The  business model for the modern newspaper has been to show ads that are contextually related to commercial topics and to cross-subsidize the actual news production with this ad revenue. The problem is that nowadays there are many specialized websites about finance, home and garden, automobiles and so on, so it is much harder to make the cross subsidization model work.

5.  Offline news reading is a leisure time activity, online news reading is a labor time activity

When you look at loyal readers of paper newspapers, they tend to read the news during their leisure time; during breakfast, over the lunch hour, or in the evening. By contrast, online news is accessed throughout the day. In many cases, people glance at the stock prices, the sports scores, or the headlines between tasks, during commutes, or at coffee breaks. The good news is that online newspapers can reach their audience at times when they were not previously reachable. The bad news is that the readers don’t have a lot of time to devote to in-depth reading of news during these times. Less time reading the news means fewer ad exposures, and less revenue from ad impressions.

6.  Ad revenue depends on reader engagement

Subscribers to physical newspapers spend about 25 minutes a day reading them. The typical time spent on an online news site in the US and UK is about 2-4 minutes, roughly one-eighth as much. Interestingly, newspapers in the US make about one-eighth of their total ad revenue from online ads. If readers spent as much time reading the online content as the offline content, ad revenue from online content would be much closer to the offline revenue.

7.  Tablets give newspapers a way to reclaim some lost audience

According to a Pew Foundation study, 64% of tablet owners access news on their devices. If you look at the time-of-day pattern of online news readership across devices you see that searches for news are concentrated during the working day. On mobile phones, news reading is spread out across the day. Tablet use, on the other hand. peaks in the  morning and evening hours. This is because tablets, unlike phones and computers, are primary used for leisure-time reading. Newspapers have to develop a strategy for maintaining continuity and contact with their readers as they move across devices.

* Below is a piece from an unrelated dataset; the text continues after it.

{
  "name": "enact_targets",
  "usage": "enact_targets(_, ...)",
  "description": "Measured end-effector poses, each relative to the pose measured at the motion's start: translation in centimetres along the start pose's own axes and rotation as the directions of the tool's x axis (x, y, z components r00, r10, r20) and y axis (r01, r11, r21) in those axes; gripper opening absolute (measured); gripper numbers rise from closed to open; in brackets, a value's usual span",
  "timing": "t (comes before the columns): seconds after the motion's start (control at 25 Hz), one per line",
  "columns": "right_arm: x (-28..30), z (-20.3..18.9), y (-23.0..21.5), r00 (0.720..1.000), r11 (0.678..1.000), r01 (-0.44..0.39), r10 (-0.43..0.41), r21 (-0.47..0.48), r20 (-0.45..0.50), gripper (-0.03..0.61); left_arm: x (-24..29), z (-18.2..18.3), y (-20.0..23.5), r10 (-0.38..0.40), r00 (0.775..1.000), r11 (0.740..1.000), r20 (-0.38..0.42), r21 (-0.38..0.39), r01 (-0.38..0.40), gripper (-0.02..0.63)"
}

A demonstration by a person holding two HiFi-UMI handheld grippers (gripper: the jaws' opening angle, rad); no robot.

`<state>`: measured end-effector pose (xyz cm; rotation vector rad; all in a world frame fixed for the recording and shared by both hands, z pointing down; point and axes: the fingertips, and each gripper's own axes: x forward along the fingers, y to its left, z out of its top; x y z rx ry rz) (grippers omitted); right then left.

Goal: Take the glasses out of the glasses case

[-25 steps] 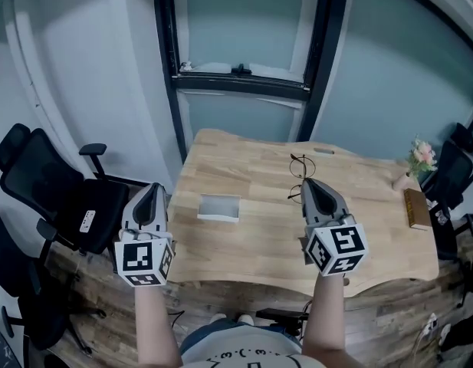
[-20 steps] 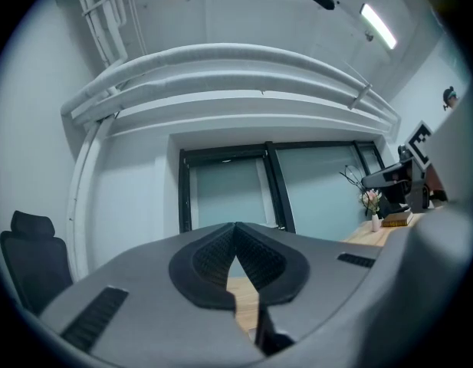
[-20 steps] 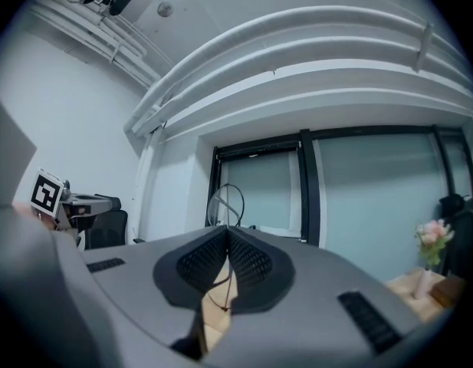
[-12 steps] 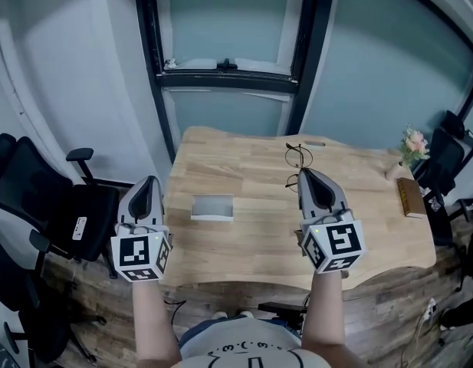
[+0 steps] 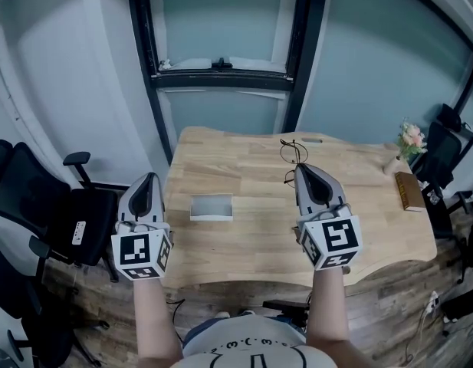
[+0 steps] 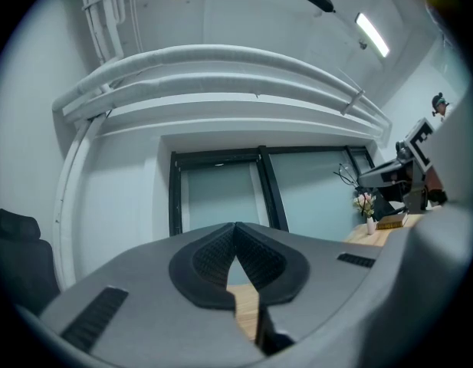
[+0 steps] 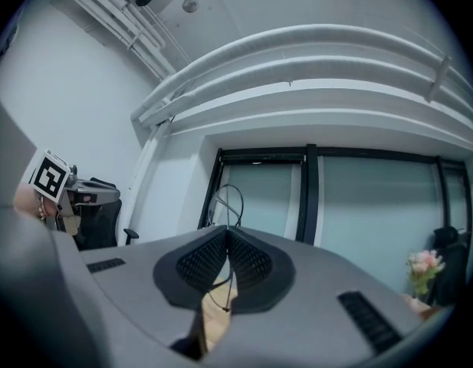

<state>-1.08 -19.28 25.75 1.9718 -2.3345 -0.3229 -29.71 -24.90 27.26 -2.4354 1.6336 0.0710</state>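
The glasses case, a small grey box, lies closed on the wooden table, left of centre. My right gripper hangs over the table's middle, shut on the thin wire-rimmed glasses, which stick out beyond its tip, clear of the tabletop. In the right gripper view the glasses rise from between the closed pads of the right gripper. My left gripper hovers off the table's left edge, shut and empty. In the left gripper view its pads meet with nothing in them.
Black office chairs stand left of the table. A brown book and a small vase of flowers sit at the table's right end. A dark-framed window lies behind the far edge.
The right gripper has rolled slightly and still holds the glasses. The left gripper has drifted a little. The case has not moved.
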Motion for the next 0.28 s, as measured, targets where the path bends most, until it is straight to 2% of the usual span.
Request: enact_targets(0.28,-0.5,1.1,0.5,1.0,1.0,-0.02,0.02,0.003,0.024,0.015,-0.3,1.2,-1.0,-0.022,0.999,1.0,0.025,0.006,0.021,0.017)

A few weeks ago Jeff Bezos signed onto his Amazon account. The message he saw said “Based on your recent purchases, we recommend the New York Times, The LA Times and the Chicago Tribune.” How long do you think it will be before all Post subscribers get a Kindle? I would say less than a year. (Note: the Kindles now sell for under $100 and the cost of a yearly subscription to the paper version of the Washington Post is $350 per year.)

8. The fundamental challenge facing newspapers is to increase the time people spend on their content

More time reading the newspaper online translates into more online ad revenue. Doing this requires two things: capturing the user interest during the day by reporting fresh and interesting news, and encouraging readers to follow up later on when they have the time to devote to a more in-depth analysis.

Encouraging  readers to scan the headlines, the sports scores, and the finance pages to locate the stories they are interested in will ultimately lead to more engaged readers. Those quick glances during the day can translate into loyal readers and increased revenues later on if, and only if, the newspapers can satisfy both the demand for timely reporting along with the demand for in-depth analysis of the news stories of the day.


These are some of the challenges facing newspapers in the coming years. To solve these problems will require creative new ideas and continuous experimentation and innovation.

This is why Google has asked the committee to find innovative Italian journalists working in the online media and award the prize money to them. You will hear more about this in a moment. Google has also decided to match the amount of the prize money and donate it to the Walter Tobagi School of Journalism to train students with the goal of experimenting and innovating in this area.